Your answer should consist only of the lines below from the one with "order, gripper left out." through the one with "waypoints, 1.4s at", copied exactly.

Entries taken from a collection
- - - -
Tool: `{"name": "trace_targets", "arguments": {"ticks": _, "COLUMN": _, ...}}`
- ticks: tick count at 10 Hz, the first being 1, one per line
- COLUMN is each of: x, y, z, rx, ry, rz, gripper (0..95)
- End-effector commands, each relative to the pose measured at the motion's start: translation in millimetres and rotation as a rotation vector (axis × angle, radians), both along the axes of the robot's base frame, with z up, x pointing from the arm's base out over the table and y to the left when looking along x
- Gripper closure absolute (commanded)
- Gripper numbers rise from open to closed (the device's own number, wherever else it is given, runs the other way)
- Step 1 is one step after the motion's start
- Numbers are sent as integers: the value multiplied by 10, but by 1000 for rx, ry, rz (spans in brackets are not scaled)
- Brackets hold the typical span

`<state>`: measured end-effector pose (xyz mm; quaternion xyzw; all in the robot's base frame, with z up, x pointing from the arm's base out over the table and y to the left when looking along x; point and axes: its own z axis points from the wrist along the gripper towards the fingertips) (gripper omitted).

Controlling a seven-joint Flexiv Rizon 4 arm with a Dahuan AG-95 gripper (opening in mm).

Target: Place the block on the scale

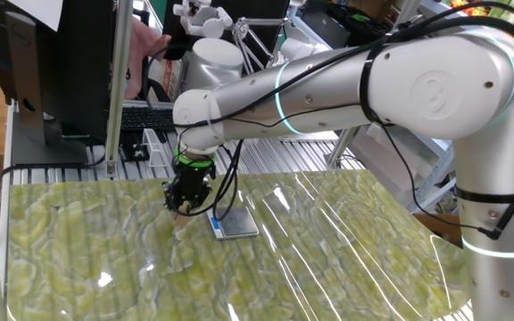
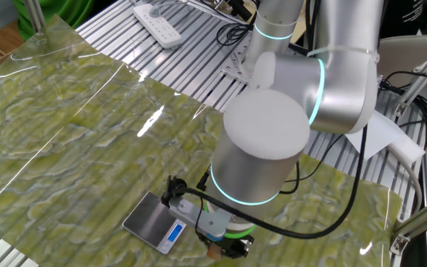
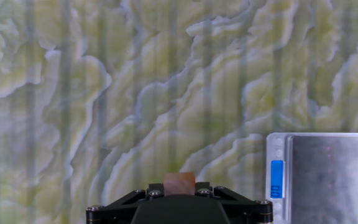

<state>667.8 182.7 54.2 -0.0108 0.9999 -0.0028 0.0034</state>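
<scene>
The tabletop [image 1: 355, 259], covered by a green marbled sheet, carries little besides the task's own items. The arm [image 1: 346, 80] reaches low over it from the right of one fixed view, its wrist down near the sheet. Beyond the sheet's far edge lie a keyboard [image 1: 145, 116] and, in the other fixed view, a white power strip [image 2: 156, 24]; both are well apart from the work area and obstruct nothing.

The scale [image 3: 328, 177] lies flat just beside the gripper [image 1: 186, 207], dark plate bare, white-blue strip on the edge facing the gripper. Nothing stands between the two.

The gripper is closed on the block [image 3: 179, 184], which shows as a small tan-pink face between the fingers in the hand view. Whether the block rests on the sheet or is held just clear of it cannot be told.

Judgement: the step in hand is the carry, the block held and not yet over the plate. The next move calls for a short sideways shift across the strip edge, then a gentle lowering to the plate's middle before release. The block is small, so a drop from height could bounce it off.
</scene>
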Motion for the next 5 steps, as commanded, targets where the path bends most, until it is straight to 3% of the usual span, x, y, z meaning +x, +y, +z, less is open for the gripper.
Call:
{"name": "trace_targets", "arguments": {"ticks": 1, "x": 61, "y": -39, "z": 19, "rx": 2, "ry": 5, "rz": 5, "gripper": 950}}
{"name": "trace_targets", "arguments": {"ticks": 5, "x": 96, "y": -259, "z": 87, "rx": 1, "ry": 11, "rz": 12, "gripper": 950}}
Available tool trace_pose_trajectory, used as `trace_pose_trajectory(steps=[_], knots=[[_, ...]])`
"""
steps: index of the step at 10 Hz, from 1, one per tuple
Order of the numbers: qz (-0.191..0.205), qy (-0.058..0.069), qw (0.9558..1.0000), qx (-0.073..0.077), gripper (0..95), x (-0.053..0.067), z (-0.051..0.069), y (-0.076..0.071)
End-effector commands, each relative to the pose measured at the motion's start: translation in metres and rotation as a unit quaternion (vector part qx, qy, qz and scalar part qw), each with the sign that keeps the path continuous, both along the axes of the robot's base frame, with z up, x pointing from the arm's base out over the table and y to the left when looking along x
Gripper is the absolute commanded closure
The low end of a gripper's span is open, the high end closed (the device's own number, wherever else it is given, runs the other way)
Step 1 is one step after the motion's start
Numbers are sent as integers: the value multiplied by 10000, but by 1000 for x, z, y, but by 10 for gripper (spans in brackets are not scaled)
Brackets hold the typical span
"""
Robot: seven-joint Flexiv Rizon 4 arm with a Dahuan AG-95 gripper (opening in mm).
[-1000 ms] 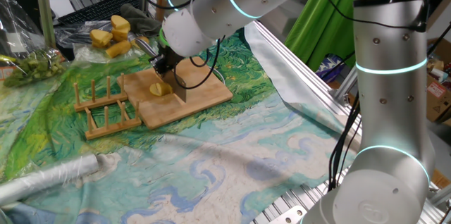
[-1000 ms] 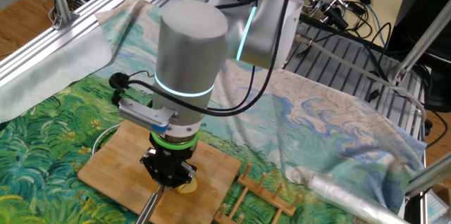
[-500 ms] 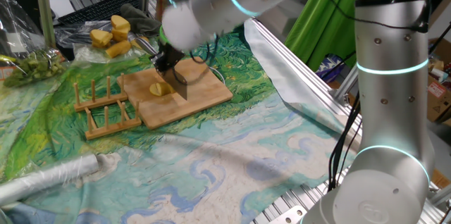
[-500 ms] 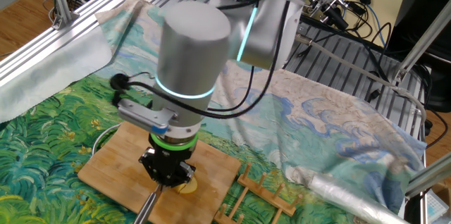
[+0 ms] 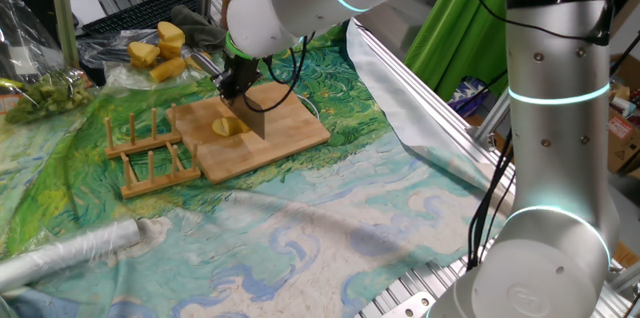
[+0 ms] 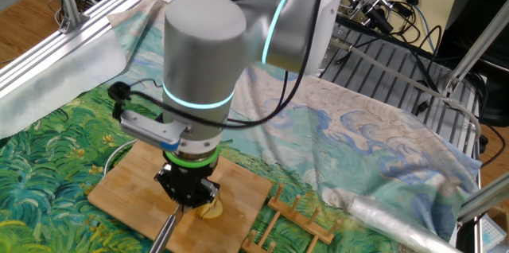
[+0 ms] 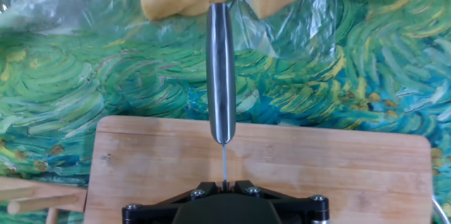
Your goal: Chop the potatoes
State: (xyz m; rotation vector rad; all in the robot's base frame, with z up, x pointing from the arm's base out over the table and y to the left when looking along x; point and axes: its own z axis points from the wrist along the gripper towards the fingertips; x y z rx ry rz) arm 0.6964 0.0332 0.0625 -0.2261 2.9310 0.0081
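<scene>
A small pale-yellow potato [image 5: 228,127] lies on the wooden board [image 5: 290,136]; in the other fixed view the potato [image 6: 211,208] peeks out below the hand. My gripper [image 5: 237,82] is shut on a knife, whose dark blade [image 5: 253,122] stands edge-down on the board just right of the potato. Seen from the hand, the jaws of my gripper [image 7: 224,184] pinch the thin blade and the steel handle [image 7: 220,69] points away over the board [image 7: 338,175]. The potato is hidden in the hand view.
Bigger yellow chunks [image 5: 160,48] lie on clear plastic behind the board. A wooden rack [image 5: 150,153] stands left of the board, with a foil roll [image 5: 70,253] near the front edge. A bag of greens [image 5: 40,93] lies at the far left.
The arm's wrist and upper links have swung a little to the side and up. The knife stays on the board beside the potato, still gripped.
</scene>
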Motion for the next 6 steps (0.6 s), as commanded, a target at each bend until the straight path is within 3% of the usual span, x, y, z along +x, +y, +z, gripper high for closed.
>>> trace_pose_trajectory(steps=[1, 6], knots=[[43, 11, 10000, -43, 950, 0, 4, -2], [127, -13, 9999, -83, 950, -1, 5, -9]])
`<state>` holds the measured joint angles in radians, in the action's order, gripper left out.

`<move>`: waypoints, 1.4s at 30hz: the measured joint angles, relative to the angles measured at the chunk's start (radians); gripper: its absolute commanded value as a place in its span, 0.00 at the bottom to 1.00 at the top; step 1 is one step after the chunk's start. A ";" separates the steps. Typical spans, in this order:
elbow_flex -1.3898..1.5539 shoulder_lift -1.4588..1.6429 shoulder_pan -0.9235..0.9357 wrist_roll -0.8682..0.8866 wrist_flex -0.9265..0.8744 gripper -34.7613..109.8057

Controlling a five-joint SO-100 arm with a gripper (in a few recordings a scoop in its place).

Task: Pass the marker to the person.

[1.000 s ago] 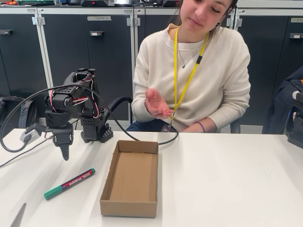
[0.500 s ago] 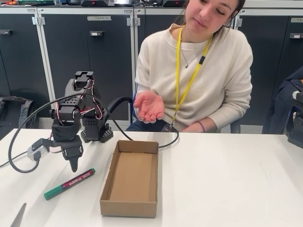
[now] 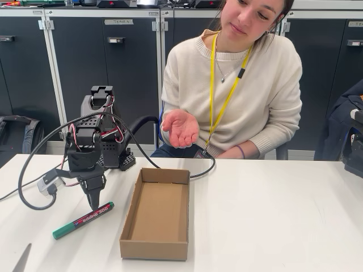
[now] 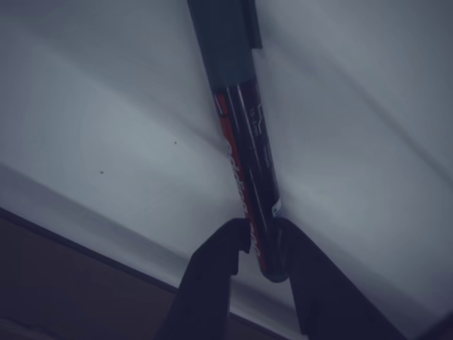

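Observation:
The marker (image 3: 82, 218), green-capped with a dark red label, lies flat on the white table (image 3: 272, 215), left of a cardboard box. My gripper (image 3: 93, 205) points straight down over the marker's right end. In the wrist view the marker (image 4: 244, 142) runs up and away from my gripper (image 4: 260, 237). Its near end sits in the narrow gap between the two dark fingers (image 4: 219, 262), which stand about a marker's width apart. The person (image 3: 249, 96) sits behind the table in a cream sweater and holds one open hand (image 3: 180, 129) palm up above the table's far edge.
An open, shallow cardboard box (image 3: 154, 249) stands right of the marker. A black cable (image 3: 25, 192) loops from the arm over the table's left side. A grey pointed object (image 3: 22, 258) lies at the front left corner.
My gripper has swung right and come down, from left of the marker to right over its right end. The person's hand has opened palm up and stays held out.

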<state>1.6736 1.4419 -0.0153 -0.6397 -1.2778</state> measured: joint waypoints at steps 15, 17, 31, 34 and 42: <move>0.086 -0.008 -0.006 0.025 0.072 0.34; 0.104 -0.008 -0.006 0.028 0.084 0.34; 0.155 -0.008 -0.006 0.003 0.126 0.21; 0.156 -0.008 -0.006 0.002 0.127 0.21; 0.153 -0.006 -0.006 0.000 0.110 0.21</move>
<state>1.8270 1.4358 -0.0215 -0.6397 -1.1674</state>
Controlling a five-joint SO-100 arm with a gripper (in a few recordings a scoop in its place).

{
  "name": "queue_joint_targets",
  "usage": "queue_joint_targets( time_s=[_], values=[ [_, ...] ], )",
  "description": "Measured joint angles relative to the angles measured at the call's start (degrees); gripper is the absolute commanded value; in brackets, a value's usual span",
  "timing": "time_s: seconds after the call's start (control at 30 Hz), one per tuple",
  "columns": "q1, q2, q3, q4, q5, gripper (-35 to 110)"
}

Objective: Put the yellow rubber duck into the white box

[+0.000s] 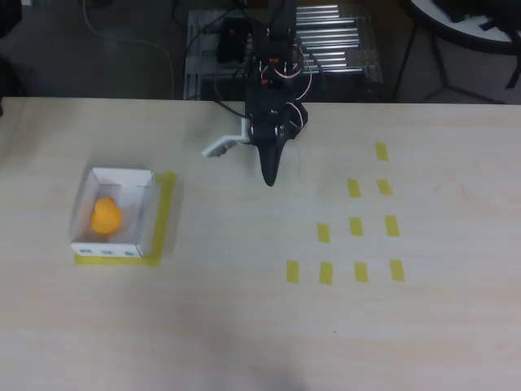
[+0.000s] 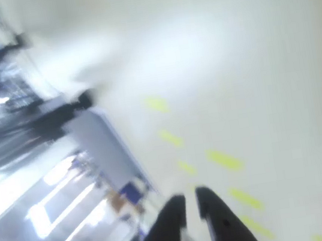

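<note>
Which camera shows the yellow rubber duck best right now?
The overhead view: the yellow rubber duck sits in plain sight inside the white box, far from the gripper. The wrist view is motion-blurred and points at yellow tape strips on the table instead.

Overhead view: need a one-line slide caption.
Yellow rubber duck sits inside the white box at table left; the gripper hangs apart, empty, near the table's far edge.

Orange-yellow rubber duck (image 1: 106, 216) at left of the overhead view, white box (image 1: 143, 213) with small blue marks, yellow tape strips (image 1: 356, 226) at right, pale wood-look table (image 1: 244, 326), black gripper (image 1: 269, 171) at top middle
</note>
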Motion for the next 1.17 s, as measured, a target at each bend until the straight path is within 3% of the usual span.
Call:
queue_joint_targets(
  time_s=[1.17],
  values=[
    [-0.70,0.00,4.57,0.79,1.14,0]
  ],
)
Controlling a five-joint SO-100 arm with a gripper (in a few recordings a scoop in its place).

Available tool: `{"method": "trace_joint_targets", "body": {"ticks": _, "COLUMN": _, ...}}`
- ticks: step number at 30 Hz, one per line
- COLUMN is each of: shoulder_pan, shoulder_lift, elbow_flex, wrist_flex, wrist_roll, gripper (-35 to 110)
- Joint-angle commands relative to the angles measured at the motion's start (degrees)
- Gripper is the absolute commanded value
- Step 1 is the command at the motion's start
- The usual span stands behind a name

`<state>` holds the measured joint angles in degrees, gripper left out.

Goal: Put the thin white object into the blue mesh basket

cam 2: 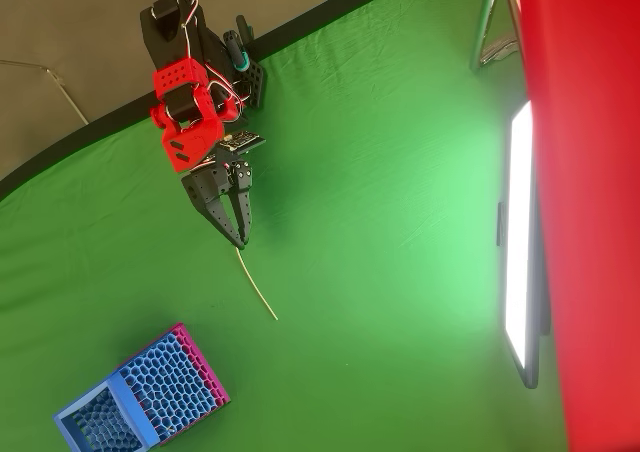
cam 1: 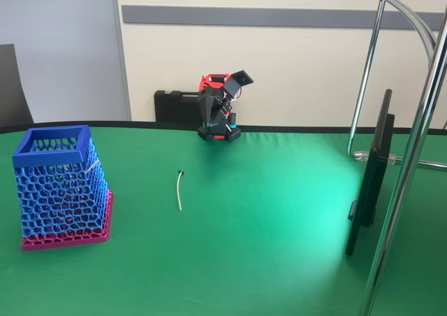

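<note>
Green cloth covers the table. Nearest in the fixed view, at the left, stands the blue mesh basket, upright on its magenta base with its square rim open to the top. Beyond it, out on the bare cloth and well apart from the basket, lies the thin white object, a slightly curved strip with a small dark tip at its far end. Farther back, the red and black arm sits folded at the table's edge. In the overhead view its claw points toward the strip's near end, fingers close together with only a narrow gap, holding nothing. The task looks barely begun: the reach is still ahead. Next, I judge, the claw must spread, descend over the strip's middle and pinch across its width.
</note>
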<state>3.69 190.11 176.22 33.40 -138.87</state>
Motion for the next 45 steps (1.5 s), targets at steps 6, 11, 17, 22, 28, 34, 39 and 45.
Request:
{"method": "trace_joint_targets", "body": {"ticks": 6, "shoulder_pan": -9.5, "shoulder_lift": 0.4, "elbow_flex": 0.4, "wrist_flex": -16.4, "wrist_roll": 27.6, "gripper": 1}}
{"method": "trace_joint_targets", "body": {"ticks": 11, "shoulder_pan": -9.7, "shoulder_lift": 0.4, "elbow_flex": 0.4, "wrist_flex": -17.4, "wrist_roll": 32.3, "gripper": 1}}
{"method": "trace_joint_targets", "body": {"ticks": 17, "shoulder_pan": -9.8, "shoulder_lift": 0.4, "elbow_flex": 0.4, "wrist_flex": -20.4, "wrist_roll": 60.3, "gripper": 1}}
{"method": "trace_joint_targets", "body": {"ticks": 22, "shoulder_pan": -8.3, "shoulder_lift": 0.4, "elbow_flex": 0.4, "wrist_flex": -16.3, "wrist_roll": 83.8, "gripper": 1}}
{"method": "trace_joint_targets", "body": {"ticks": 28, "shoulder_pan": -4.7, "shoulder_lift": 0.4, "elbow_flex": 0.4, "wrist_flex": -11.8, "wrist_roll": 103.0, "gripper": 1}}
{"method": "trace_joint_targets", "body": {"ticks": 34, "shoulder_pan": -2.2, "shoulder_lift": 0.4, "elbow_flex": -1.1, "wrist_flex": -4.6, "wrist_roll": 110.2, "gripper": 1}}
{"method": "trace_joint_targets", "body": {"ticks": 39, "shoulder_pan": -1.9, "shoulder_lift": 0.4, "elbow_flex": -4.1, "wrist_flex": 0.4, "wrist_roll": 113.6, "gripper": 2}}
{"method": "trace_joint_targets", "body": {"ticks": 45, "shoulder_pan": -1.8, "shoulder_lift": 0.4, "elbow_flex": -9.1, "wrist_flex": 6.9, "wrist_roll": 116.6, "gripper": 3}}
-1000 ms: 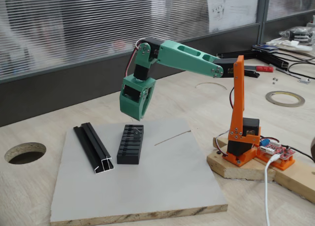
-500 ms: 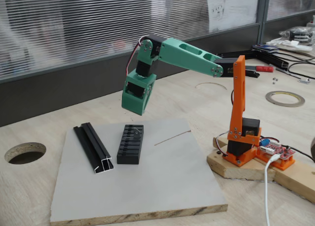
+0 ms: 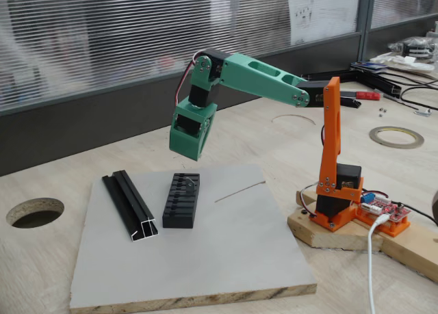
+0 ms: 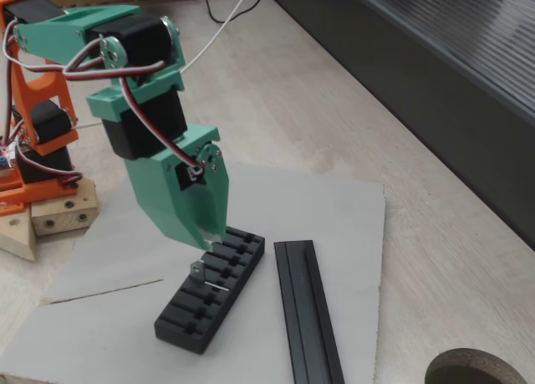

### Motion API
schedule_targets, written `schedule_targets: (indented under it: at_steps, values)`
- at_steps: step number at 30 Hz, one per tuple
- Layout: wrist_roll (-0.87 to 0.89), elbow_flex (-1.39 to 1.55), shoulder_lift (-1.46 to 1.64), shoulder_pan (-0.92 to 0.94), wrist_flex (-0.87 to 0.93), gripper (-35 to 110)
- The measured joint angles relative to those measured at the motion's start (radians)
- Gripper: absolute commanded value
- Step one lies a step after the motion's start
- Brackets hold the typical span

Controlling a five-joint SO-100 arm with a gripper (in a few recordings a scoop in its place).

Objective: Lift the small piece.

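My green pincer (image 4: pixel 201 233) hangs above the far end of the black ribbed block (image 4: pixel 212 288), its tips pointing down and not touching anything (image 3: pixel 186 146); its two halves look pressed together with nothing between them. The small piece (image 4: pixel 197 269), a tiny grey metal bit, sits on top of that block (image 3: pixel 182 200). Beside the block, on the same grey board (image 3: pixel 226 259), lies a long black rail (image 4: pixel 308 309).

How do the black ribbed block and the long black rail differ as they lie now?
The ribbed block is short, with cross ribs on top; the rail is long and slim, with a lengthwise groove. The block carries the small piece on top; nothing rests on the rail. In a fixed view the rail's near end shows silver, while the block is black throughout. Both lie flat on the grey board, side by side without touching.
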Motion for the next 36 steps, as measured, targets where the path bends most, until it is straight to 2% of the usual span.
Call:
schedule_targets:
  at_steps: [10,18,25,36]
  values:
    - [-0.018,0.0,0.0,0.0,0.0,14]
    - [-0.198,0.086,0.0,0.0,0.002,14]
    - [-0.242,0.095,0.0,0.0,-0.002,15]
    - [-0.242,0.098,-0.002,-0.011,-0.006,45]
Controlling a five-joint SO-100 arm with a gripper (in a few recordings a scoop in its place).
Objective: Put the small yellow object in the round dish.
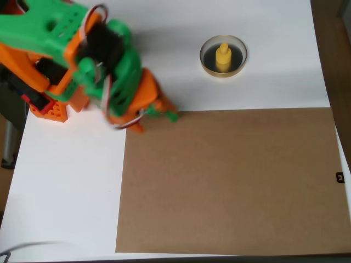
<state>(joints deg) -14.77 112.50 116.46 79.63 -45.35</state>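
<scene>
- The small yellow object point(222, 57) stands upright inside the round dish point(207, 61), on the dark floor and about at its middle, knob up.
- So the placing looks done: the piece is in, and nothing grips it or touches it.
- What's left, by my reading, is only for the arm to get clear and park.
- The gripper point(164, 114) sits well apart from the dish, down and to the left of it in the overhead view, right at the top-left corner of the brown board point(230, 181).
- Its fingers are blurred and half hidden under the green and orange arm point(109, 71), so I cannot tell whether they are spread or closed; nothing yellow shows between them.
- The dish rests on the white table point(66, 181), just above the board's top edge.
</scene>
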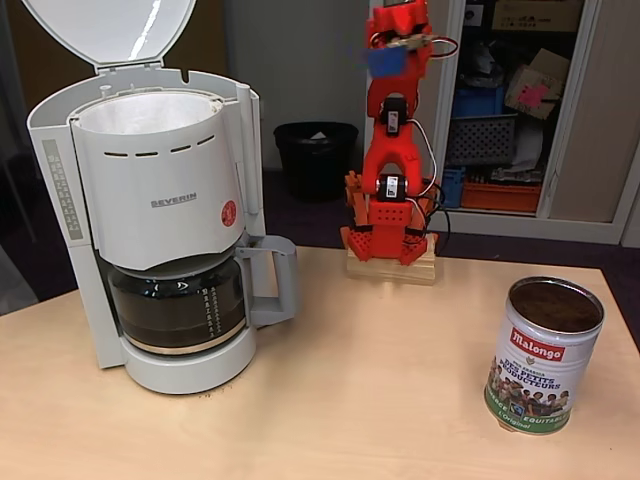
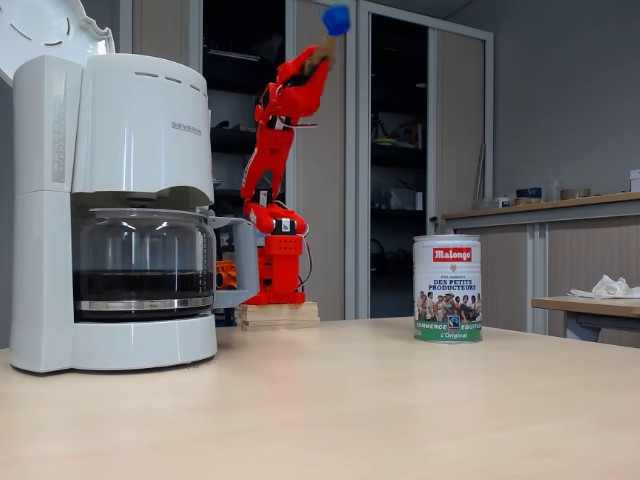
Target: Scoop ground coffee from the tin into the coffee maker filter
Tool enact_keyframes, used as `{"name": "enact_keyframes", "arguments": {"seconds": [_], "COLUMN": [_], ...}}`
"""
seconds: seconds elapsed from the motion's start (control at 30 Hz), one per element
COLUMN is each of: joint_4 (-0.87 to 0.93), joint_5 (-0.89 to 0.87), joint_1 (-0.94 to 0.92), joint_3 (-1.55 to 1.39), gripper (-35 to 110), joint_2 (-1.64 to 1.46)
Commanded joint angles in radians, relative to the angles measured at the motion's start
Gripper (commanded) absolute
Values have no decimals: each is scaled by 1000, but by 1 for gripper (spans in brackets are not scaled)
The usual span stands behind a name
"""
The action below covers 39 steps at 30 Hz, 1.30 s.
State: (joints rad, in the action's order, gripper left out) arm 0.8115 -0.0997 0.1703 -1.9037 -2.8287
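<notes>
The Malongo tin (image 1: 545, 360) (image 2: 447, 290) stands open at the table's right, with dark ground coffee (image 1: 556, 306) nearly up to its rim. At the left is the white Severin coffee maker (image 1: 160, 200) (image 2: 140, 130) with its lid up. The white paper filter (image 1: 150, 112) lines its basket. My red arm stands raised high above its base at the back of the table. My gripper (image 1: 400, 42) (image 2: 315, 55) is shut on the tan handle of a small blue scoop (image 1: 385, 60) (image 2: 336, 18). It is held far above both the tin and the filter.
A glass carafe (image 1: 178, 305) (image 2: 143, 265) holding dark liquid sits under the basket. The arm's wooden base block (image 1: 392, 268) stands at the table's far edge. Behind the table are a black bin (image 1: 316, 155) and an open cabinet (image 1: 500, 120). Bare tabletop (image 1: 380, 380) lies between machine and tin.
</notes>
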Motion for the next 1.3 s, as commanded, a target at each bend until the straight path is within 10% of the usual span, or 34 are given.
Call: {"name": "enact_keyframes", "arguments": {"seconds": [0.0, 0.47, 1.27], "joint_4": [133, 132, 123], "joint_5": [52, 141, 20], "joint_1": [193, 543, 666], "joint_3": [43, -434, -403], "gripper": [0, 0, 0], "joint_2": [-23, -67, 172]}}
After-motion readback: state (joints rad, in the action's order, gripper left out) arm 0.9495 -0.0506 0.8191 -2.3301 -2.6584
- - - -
EXERCISE ANSWER:
`<state>` holds the measured joint angles in radians, in the action's order, gripper left out.

`<move>`: waypoints, 1.4s at 30hz: the measured joint angles, relative to the angles measured at the chunk's start (radians); gripper: its absolute commanded value as a place in its span, 0.00 at the bottom to 1.00 at the top; step 1 is one step after the chunk's start. A ";" separates the steps. Typical spans, in this order:

This exercise requires no further output.